Aquilo fez Ítalo rir.
— Fala como o Marcelo.
Pamela bufou. Era de alguma forma engraçado ver aquela bela mulher agindo de forma tão imatura.
Ela o fitou. Ítalo não conseguia ver seu olhar devido a pouca luminosidade.
— E você, o que acha?
— Não sei… eu… acho que é muito perigoso te deixar sozinha com ele.
Não conseguia ver direito, mas podia dizer que ela estava sorrindo.
— Por isso veio, vai me proteger? — Ela juntou as mãos e as pôs ao lado da bochecha, inclinando a cabeça
Ítalo corou, agradecendo por ela não poder vê-lo.
— Como se isso fosse possível — ouviu uma voz delicada, porém fria, falar.
Ele virou na direção de onde a escutara, vendo apenas a pequena e quieta Daisy.
— Querida, isso foi rude — Pamela comentou, confirmando que fora a garota quem dissera aquilo, para o espanto de Ítalo.

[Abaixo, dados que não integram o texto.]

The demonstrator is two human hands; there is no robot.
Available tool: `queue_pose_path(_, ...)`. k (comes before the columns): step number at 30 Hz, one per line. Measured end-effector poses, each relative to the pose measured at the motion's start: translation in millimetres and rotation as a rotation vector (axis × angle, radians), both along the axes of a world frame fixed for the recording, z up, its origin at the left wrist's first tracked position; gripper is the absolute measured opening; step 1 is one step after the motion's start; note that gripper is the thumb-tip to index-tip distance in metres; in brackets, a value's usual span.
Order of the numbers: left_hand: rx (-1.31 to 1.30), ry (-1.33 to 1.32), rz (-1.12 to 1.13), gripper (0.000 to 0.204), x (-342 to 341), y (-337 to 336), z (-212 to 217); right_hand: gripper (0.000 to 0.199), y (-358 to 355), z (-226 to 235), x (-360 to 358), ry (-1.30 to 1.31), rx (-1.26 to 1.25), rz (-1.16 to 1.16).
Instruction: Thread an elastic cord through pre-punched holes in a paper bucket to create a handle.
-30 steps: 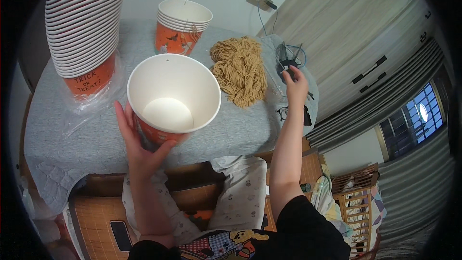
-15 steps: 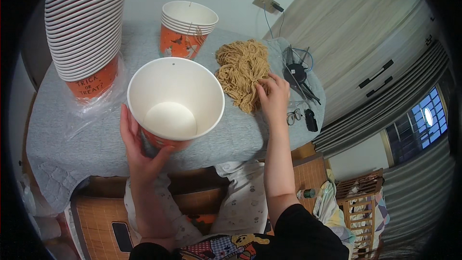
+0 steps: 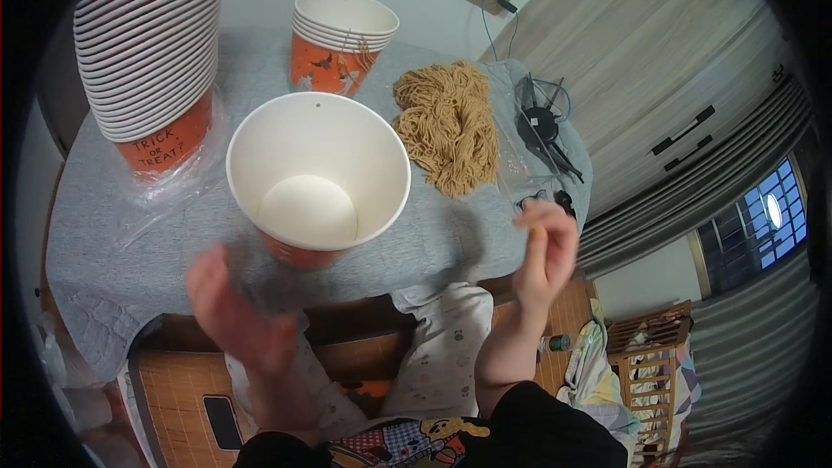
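A large white-lined paper bucket (image 3: 316, 147) with an orange outside stands on the cloth-covered table in front of me, with a small hole near its far rim. Off its near left side, my left hand (image 3: 238, 312) is blurred by motion, thumb and fingers apart, holding nothing and not touching it. To the right, past the table's front edge, my right hand (image 3: 546, 247) is raised with thumb and fingertips pinched together. Whatever it pinches, if anything, is too small and blurred to name. A heap of tan yarn strands (image 3: 446, 126) lies behind the bucket's right side.
A tall stack of buckets (image 3: 147, 52) in plastic wrap stands at left. A shorter stack (image 3: 338, 43), with yarn strands hanging from it, is at the back. A black router-like device (image 3: 539, 126) sits at right with cables. A phone (image 3: 223, 422) lies on the bench.
My left hand has let go of the bucket and pulled back toward me. My right hand has left the yarn heap and moved right and nearer, fingers pinched.
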State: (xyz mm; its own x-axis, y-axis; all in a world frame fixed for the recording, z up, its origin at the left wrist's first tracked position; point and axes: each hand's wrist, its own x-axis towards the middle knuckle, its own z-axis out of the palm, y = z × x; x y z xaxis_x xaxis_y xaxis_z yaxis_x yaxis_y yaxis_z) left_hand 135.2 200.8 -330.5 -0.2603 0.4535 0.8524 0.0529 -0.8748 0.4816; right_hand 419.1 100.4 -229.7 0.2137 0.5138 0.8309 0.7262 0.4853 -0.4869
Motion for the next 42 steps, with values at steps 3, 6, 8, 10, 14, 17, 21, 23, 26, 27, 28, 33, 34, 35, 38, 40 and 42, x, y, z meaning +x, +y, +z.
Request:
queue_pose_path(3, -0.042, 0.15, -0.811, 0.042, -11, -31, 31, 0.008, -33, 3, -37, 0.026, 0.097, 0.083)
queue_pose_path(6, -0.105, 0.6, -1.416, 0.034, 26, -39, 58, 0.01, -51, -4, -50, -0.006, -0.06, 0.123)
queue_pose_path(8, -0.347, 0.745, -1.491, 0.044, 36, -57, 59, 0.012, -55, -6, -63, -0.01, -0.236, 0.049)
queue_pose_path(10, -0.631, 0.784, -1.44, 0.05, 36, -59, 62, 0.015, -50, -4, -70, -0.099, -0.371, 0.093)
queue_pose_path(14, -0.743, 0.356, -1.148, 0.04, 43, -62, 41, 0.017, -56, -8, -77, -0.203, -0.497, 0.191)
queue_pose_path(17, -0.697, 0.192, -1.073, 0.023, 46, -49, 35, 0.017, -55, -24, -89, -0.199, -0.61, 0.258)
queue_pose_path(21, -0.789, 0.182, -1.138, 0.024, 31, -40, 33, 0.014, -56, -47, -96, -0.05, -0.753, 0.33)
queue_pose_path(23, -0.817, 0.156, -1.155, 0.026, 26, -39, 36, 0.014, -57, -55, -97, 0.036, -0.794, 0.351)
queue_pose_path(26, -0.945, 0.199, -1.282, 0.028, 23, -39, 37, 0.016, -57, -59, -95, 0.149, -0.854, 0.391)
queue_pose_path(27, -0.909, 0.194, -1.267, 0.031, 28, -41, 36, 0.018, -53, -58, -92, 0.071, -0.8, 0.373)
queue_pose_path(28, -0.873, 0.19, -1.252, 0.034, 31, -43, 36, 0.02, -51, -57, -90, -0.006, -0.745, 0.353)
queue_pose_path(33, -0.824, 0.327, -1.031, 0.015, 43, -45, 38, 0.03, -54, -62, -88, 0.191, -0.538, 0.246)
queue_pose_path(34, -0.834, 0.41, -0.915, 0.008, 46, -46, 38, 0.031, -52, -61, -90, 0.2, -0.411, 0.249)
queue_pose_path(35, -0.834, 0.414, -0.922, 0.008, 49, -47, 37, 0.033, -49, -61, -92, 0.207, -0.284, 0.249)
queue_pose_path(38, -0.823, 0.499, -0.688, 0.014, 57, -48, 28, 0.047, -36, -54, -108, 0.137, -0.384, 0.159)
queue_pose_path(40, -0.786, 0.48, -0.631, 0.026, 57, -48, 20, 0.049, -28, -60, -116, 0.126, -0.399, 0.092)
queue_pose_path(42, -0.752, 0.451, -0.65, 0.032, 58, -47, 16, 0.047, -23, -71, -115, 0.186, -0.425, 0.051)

— Não, eu… não me importo — ele disse, meio desconcertado
Sentia uma frieza no corpo, que não era resultado do implacável vento frio da noite. Ele engoliu seco, um arrepio percorreu sua espinha. Parecia que ele tinha encostado naquela adaga novamente, mas não. Aquilo era uma reação fisiológica natural de seu corpo as palavras ditas pela pequena garota. Era ele, instintivamente reconhecendo a verdade que aquilo representava. Era ele reconhecendo o quão fraco era. Fraco ao ponto de até uma coisa pequena como aquela chamá-lo assim.

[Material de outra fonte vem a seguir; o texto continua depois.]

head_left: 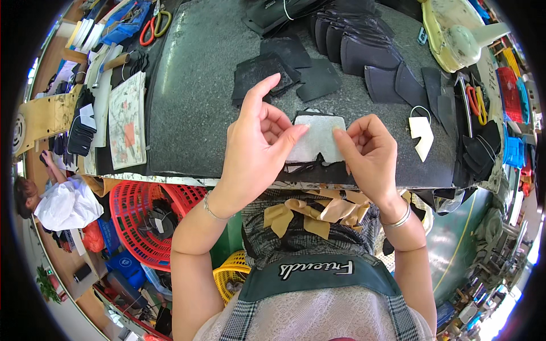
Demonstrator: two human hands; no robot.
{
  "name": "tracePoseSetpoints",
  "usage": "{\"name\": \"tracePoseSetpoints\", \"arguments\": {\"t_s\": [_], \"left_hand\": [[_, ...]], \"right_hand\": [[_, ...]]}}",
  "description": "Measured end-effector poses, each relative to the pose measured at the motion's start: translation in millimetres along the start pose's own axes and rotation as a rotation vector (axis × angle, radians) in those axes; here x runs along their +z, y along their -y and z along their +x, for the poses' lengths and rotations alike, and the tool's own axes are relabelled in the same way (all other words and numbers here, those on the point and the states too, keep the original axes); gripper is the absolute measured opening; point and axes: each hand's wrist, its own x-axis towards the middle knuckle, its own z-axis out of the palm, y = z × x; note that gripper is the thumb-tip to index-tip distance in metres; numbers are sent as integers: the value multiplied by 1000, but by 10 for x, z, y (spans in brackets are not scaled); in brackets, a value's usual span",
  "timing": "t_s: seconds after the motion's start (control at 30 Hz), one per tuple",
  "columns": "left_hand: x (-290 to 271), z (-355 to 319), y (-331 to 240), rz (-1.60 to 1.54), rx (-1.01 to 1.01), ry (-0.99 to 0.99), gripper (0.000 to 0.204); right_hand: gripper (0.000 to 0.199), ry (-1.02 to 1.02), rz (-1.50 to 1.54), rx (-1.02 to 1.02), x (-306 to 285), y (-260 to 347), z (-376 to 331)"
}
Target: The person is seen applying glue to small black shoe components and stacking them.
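Looks mid-batch with black panels [319, 79] pending, pinching pale notched panel [317, 139] in right hand [372, 154], thumbing it with spread left hand [250, 145].

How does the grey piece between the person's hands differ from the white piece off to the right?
Shape: the grey piece is broad and roughly rectangular; the white piece is narrower and angular.
Contact: the left hand and right hand both touch the grey piece; neither touches the white piece.
Attachment: a thin loop shows at the white piece's top; none shows on the grey piece.
Both look pale against the dark tabletop.
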Motion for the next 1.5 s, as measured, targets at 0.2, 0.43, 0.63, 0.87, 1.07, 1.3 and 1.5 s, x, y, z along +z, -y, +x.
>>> {"name": "tracePoseSetpoints", "arguments": {"t_s": [0.2, 0.43, 0.63, 0.87, 1.07, 1.3, 1.5], "left_hand": [[16, 94, 92, 176, -25, 0, 68], [-4, 163, 55, 281, -113, 60, 62], [-176, 76, 204, 817, 284, -49, 60], [-87, -136, 146, 559, 258, 197, 51], [48, -180, 93, 324, 484, 147, 57], [67, -180, -38, 384, 505, 160, 87], [59, -223, 75, 430, 312, 290, 31]], "right_hand": [[19, -42, -82, 8, 23, -65, 49], [27, -46, -651, -345, -9, -109, 65], [52, -17, -581, -274, -199, -74, 133], [56, 336, -636, -264, -231, 150, 137], [67, 279, -269, -531, -165, -138, -45], [81, 213, -496, -795, -58, -164, -71], [80, 366, -474, -620, -368, -1, -128]]}}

— Então meninas, vamos andando? — Tyler disse para eles, como se incluísse Ítalo no “meninas”.
Ele se aproximou do homem, desatando o nó das pernas para que ele pudesse andar.
Pamela se levantou.
— Ah, lá vamos nós de novo — disse desanimada.
Daisy, como sempre, a seguiu. Mas não sem antes olhar para Ítalo.
Por um momento ele pensou que ela fosse dizer algo, mas a garota se moveu, afastando-se dele.